_Task to carry out:_
Would you retype the listing below word for word, without any of its pictures?

# # # # # # #

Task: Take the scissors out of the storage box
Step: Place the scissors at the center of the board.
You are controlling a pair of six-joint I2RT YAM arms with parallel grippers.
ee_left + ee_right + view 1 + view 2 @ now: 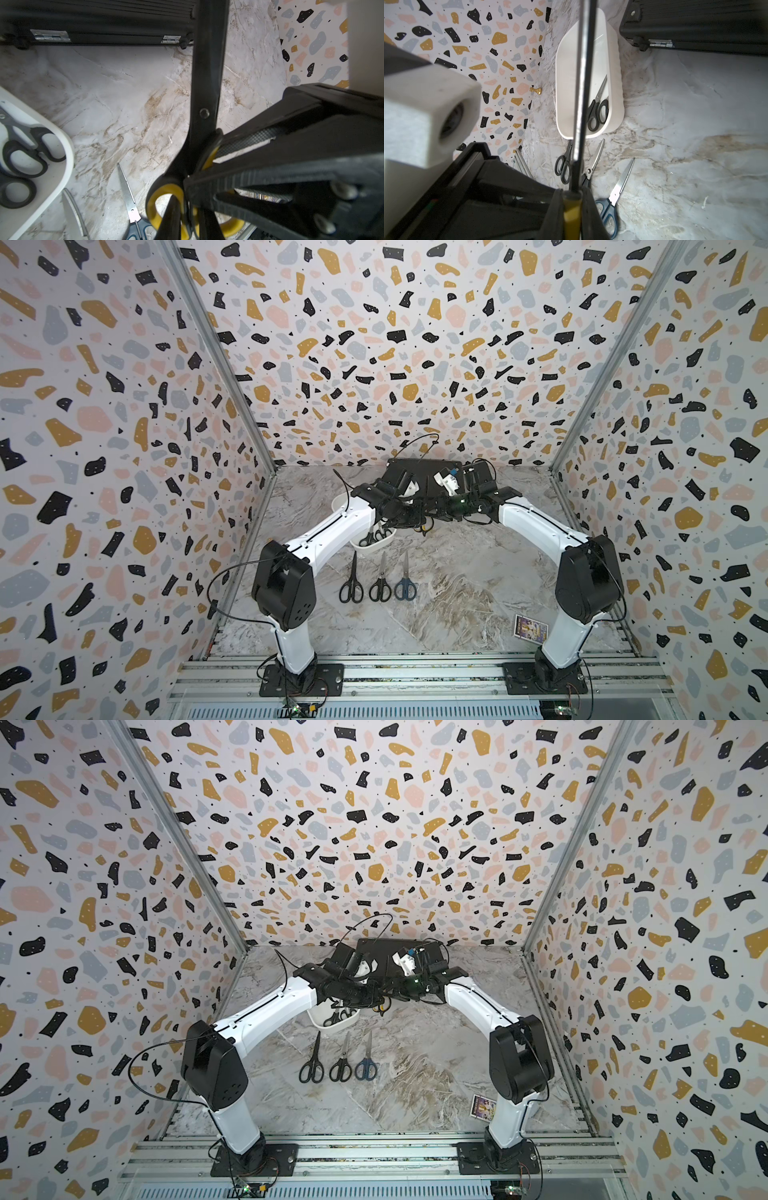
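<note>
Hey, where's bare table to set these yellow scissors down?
Best: the wide bare marble right of the blue scissors, back from the card. Also the strip between the laid-out row and the front rail. Crowded: around the box, and from there back to the black case.

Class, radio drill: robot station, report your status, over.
Left gripper, right gripper both shut on yellow-and-black scissors, clear of storage box. Black pair in box. Nothing obstructing.
</note>
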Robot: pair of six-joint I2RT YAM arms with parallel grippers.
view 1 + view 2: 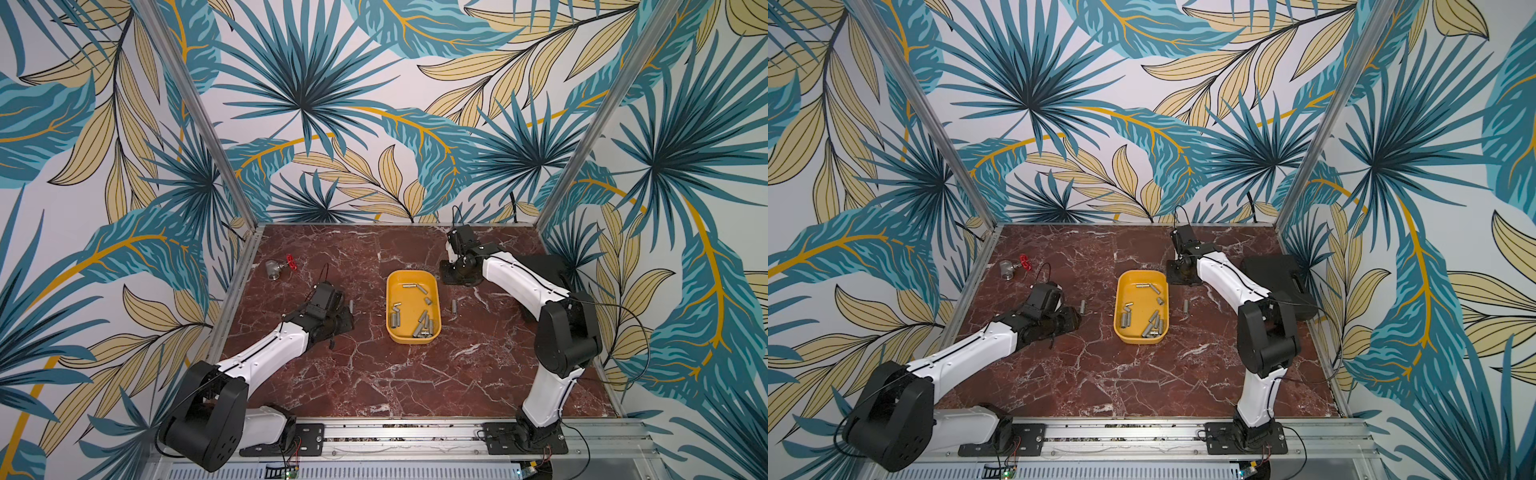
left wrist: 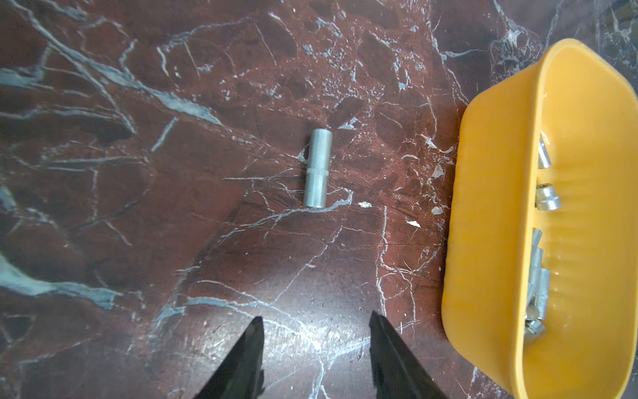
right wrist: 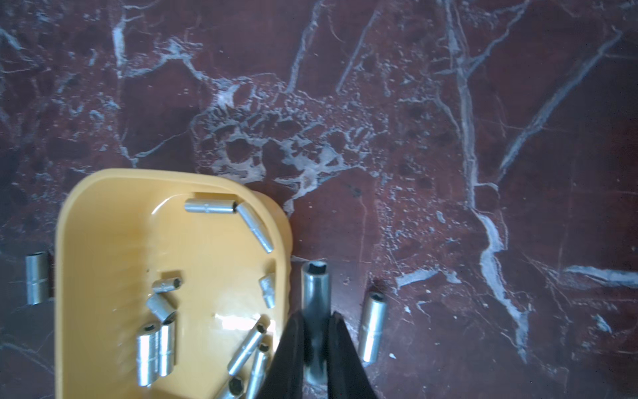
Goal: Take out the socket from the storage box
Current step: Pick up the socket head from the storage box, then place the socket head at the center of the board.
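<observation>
Now, right jaws: pinching one socket [image 3: 315,293], just outside the storage box [image 3: 103,241] rim.
Left jaws: spread, near a loose socket [image 2: 318,168] lying on the worktop [image 2: 138,207].
Storage box: mid-worktop, holding remaining sockets [image 1: 424,328].

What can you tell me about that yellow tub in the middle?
The tub is a shallow, glossy yellow plastic tray, rectangular with rounded corners and no lid. It sits flat on the red marble table, near its middle, with its long side running front to back. About ten small steel sockets lie loose inside, mostly bunched at the near end.
</observation>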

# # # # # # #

_Your solution:_
Task: Take the scissors out of the storage box
Step: Place the scissors at the center of the board.
You are controlling a pair of six-joint I2RT YAM arms with parallel grippers.
ee_left + ee_right + view 1 + view 2 @ now: 
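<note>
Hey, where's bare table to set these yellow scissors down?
Best: the wide bare marble right of the blue scissors, back from the card. Also the strip between the laid-out row and the front rail. Crowded: around the box, and from there back to the black case.

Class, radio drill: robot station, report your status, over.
Left gripper, right gripper both shut on yellow-and-black scissors, clear of storage box. Black pair in box. Nothing obstructing.
</note>
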Robot: pair of six-joint I2RT YAM arms with parallel grippers.
view 1 + view 2: 
left wrist: 
right wrist: 
Goal: Take out the socket from the storage box
Current step: Pick up the socket head from the storage box, then place the socket head at the center of the board.
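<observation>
Now, right jaws: pinching one socket [image 3: 315,293], just outside the storage box [image 3: 103,241] rim.
Left jaws: spread, near a loose socket [image 2: 318,168] lying on the worktop [image 2: 138,207].
Storage box: mid-worktop, holding remaining sockets [image 1: 424,328].

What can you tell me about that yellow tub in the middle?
The tub is a shallow, glossy yellow plastic tray, rectangular with rounded corners and no lid. It sits flat on the red marble table, near its middle, with its long side running front to back. About ten small steel sockets lie loose inside, mostly bunched at the near end.
</observation>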

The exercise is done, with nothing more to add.